TASK REQUIREMENTS. Go through the data and copy each line that holds "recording".

DATASET EXTRACT.
#####

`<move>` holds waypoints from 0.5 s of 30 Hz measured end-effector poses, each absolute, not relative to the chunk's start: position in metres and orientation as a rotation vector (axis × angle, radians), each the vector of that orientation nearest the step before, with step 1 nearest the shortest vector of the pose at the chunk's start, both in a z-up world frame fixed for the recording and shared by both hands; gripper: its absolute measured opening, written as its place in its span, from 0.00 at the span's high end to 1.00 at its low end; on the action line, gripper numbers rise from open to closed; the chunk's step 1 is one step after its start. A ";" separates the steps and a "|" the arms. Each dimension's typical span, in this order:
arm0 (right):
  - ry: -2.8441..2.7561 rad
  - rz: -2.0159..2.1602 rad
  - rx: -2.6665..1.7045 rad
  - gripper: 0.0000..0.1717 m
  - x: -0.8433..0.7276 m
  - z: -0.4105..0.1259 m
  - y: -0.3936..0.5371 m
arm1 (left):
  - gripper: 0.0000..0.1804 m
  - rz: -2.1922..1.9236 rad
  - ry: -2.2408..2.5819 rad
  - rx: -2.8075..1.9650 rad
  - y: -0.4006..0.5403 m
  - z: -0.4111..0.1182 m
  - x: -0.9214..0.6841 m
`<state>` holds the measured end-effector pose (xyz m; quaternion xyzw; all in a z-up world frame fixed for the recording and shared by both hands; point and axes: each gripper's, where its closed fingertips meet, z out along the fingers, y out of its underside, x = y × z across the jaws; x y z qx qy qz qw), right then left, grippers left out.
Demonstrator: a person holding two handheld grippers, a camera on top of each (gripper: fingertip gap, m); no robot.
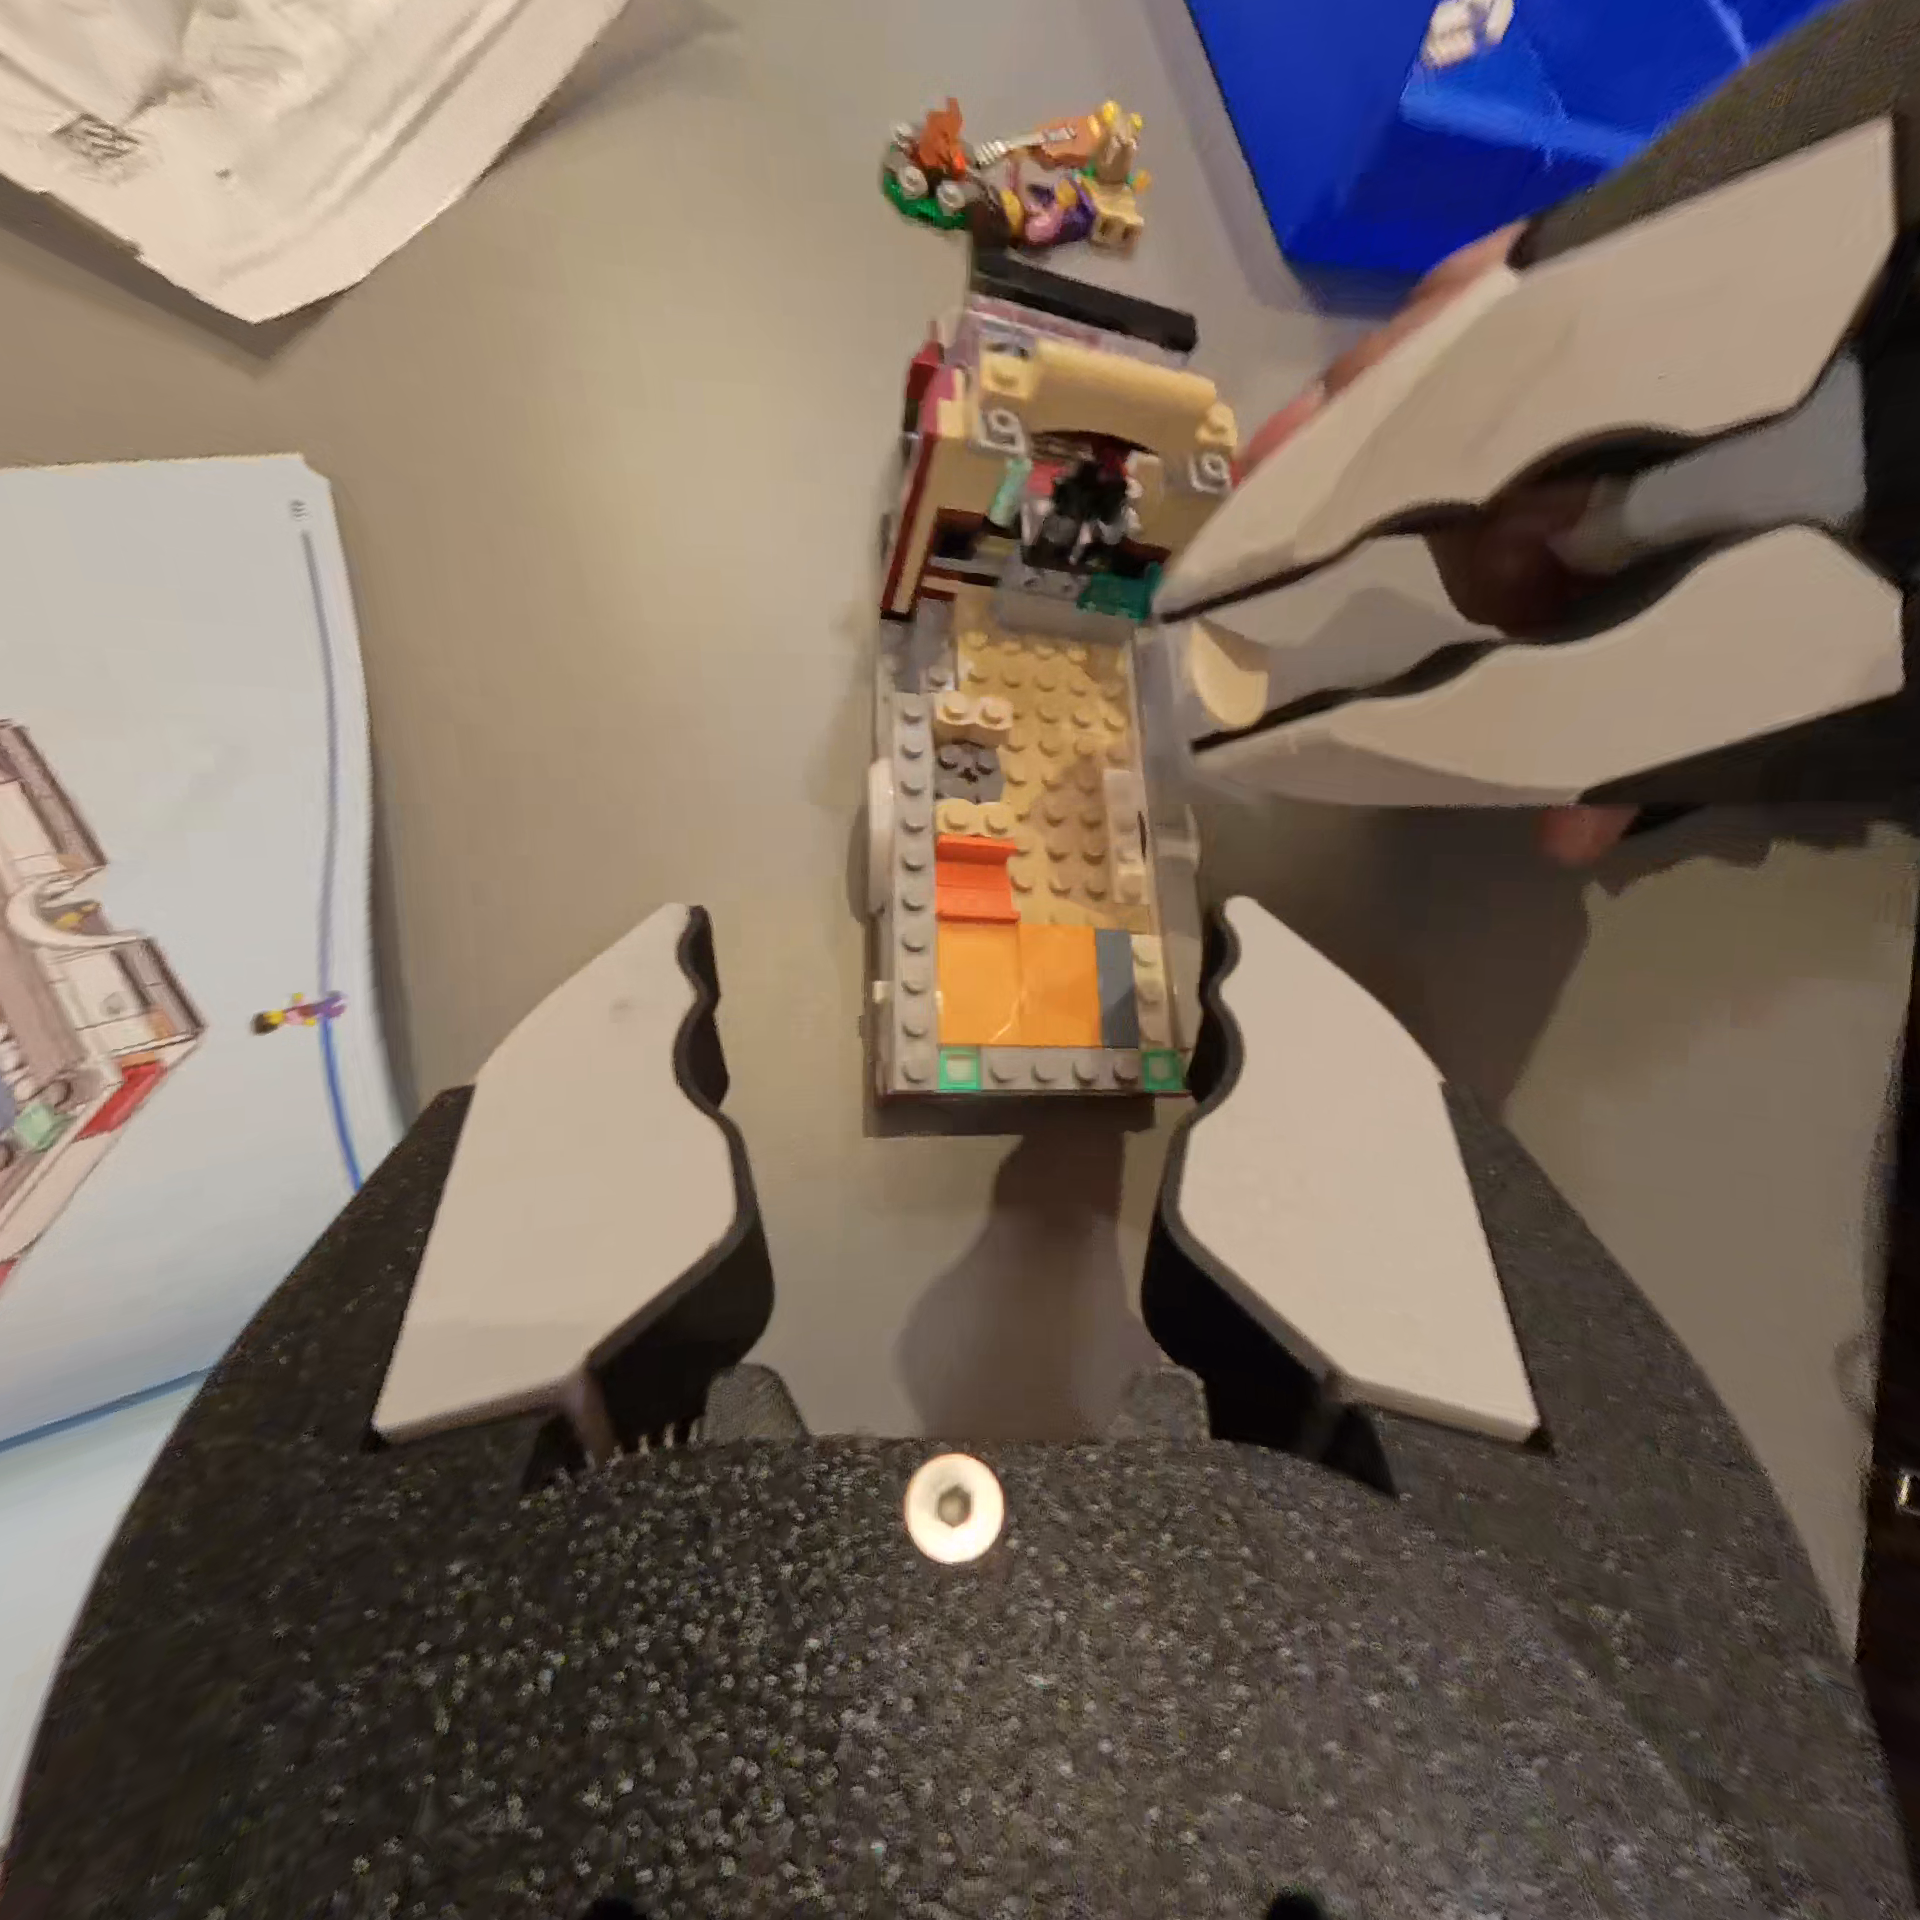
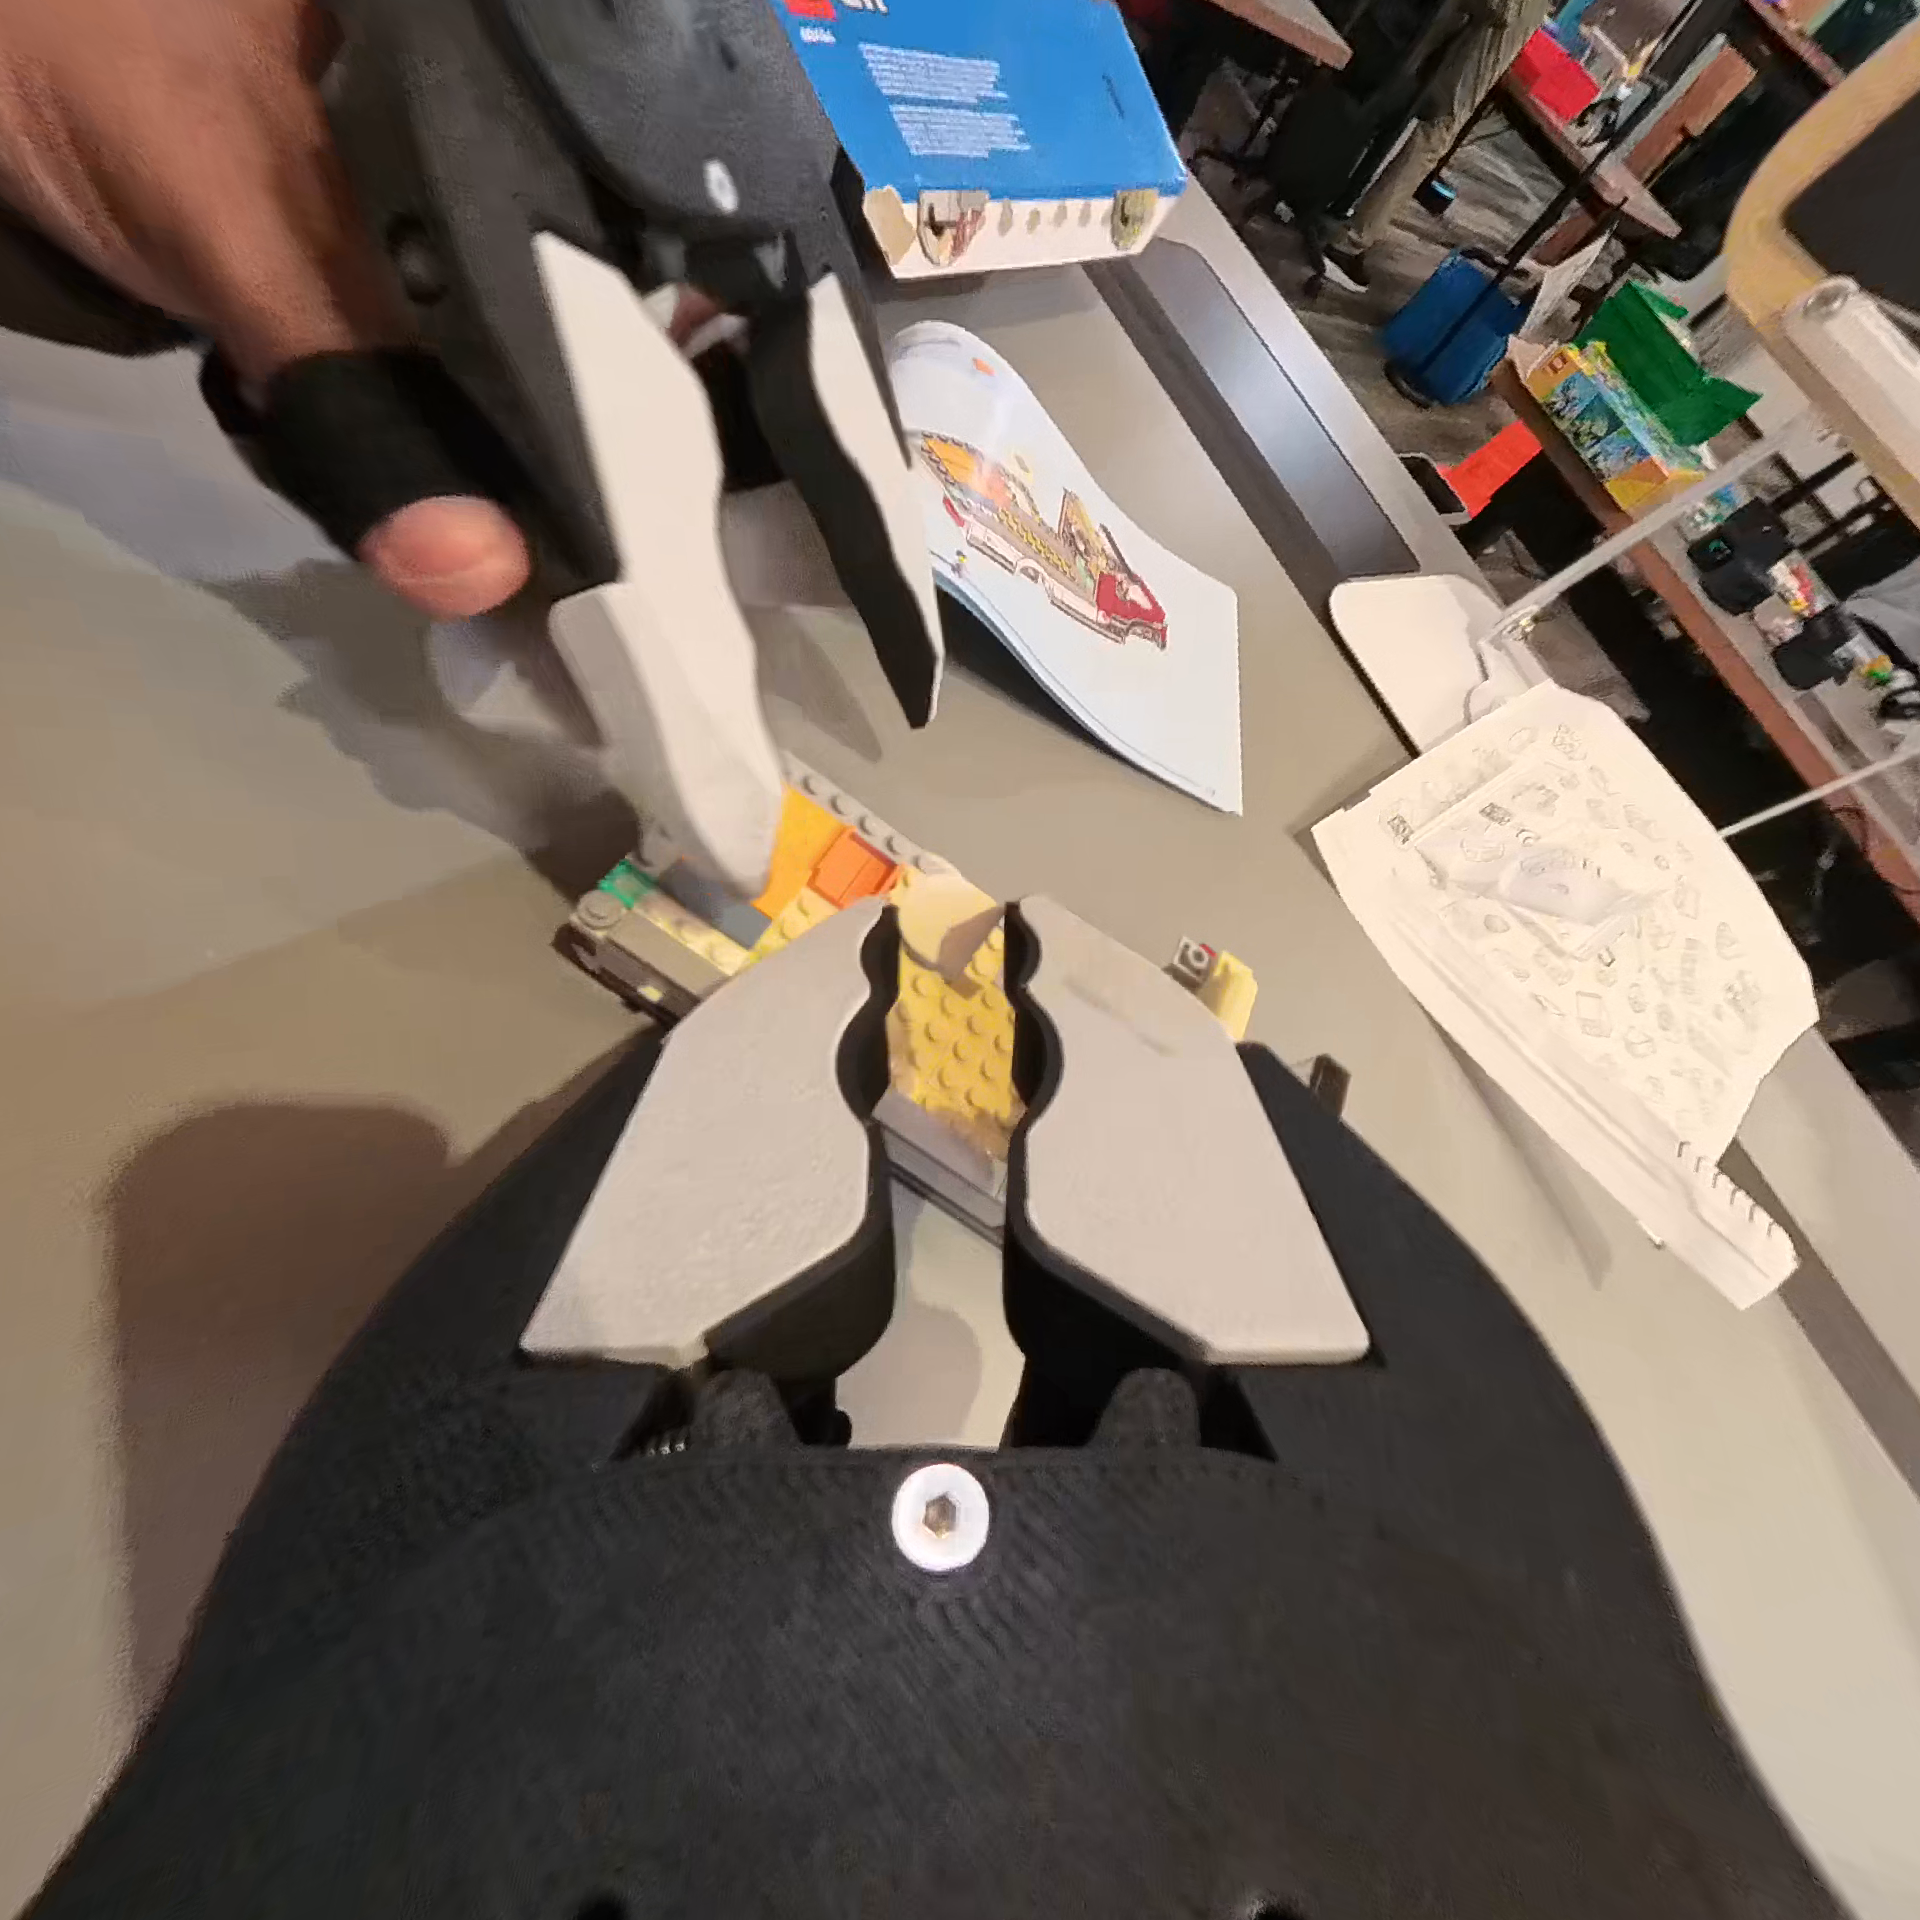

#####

RESULT.
`<move>` holds waypoints from 0.5 s of 30 Hz measured end-effector poses, each absolute, not relative to the chunk's start: position in metres and orientation as a rotation vector (axis × angle, radians), each the vector of that orientation nearest the step before, with step 1 nearest the shortest vector of the pose at the chunk's start, both in a z-up world frame fixed for the recording and shared by both hands; gripper: its absolute measured opening, written as its place in its span, from 0.00 at the span's high end to 1.00 at its low end; on the action line, gripper numbers rise from open to closed; the chunk's step 1 is one step after its start. A ";" separates the steps and a "|" the arms. Each dimension's typical span, in this order:
`<state>` holds the measured end-effector pose (xyz m; quaternion xyzw; all in a z-up world frame fixed for the recording and shared by both hands; point and axes: each gripper's, where its closed fingertips meet, z out along the fingers, y out of its underside, x = y × z across the jaws; x y z qx qy qz qw), right then left, grippers left out.

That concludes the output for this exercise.